# 2HP C Flux dust collector



## fivecodys (Dec 2, 2013)

A fiend of mine has this same unit. He really likes it.
Thanks for your review.


----------



## JRWOOD (Jul 1, 2018)

I have a General 350 TS. The dust collection on it is mini able at best. I purchased this DC and works very-well on my TS. The only complaint I have is the remote. The first start-up of the day,I MUST physically hit the start button. The rest of the day the remote works just fine. I have not contacted Laguna yet.


----------



## Beaver_Lumber (Feb 9, 2012)

I have the 1.5 P-Flux since last june and I love it too. I picked the P-Flux over the C-Flux because my shop is in the basement so I wanted to minimize the fine dust floating in the air that could escape through the filter. It replaced a GI 10-005 dust collector. The thing I like the most is the ease to empty the dust bin.
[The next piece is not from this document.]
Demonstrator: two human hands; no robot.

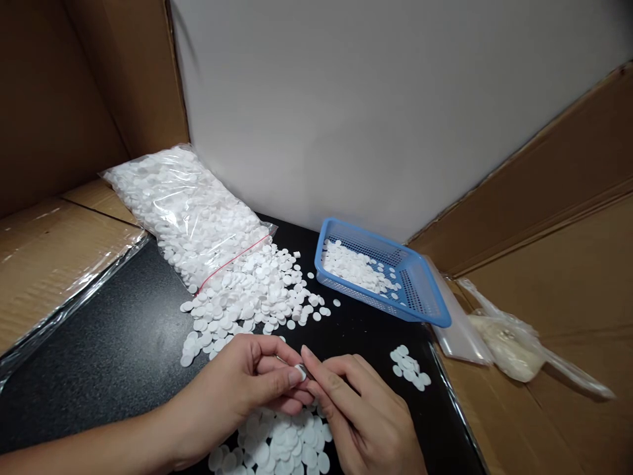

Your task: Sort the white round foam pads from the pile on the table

It took less than a minute from start to finish including the time to take out the full bag and fit in the new one. On the P-Flux, you just place the bag quickly in the bin and replace it innits position. The first time you turni on, the pressure system will take care of finishing the placement of the bag in the dust bin. Also, the sensor on the bin to let you know it is full is really nice. When the red light pops in, you know it's time to change the bag. For the bags, I use clear plastic trash bags from Costco. They fit right in the drum and are pretty cheap.


----------